Desde que Namath fue firmado en 1965 por 427 mil dólares, que era un récord para un novato, además de que le dieron un flamante automóvil Lincoln Continental, la AFL le había ganado una batalla a la ‘vieja guardia’ de la NFL. Con el correr de los años, la lucha por firmar a los grandes prospectos colegiales derivó en una inflación galopante, que benefició a los estudiantes con talento y anhelos de convertirse en estrellas.
Namath trajo consigo el glamour que le faltaba al deporte de las tackleadas y al convertirse en un favorito de la prensa y los medios electrónicos, adquirió el sobrenombre que mejor le sentaba: ‘Brodway Joe’. Su gran gusto por la vida nocturno, el verlo rodeado de bellas mujeres –rubias de preferencia- y con una bebida –whiskey, por lo general- fue la imagen común de un personaje admirado y que derrochaba esa mezcla de clase y salvajismo sobre el terreno de juego.
El capítulo que lo hizo inmortal y del que siempre se habla cuando el tema es el Super Bowl III fue realmente simple, pero significativo como pocos. El jueves anterior al partido, Namath y un compañero de equipo platicaban sobre porqué consideraban a los Jets mejores que los Potros, en el restaurante Miami Touchdown Club, cuando el tackle defensivo de Baltimore, Lou Michaels, quien los escuchaba de cerca le lanzó un reto.
Con tranquilidad, Joe simplemente le respondió: “Nosotros vamos a ganar el domingo. Te lo garantizo”, palabras que trascendieron al llegar a los oídos de varios periodistas que cubrían el acontecimiento y se fueron a los encabezados de la prensa deportiva y que hicieron en esos dos días, de Namath un auténtico bocafloja.

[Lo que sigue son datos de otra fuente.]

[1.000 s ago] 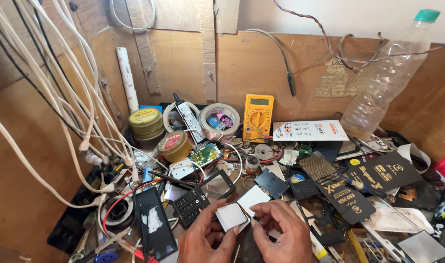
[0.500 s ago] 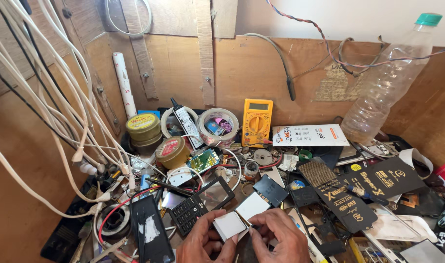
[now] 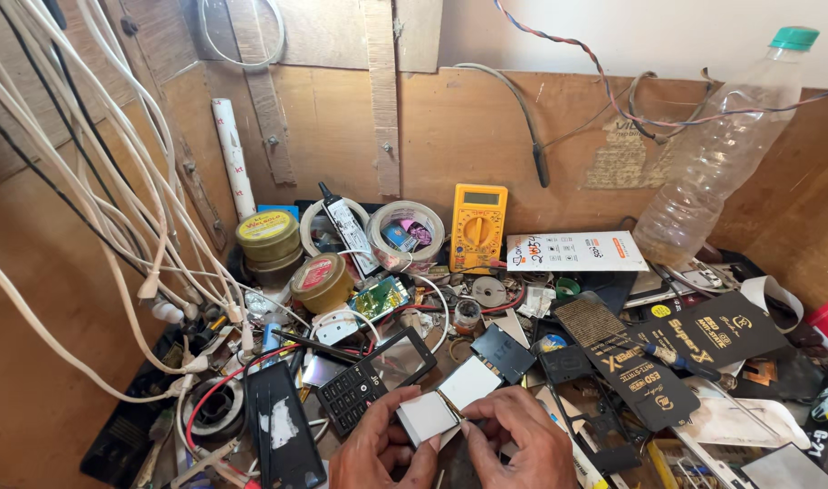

Sin embargo, al llegar la hora de la verdad, ‘Brodway Joe’ cumplió. El partido no fue por mucho uno de los más memorables en si, pero con una frialdad impresionante, Namath dirigió cuatro ofensivas que terminaron en puntos para los Jets del coach Webb Ewbank; sus números no fueron por mucho impresionantes: 17 completos de 28 pases lanzados y 206 yardas sin touchdown, sin intercepción, pero su liderazgo inspiró a su equipo y se llevó la distinción como Jugador Más Valioso.
Los Jets ganaron el campeonato absoluto del futbol americano profesional, la AFL se ganó el respeto general y este capítulo fue parte importante para que ambos circuitos rivales se fusionaran en lo que ahora conocemos como la NFL con sus dos conferencias, Nacional y Americana.
Para Namath vendrían muchas cosas más, la fama, una carrera en el mundo del espectáculo, más polémica, lesiones, el reconocimiento máximo del Salón de la Fama, pero para siempre vivirá con la gloria de haber cumplido la promesa más desafiante del mundo del deporte y que ha servido de inspiración para las generaciones que le siguieron.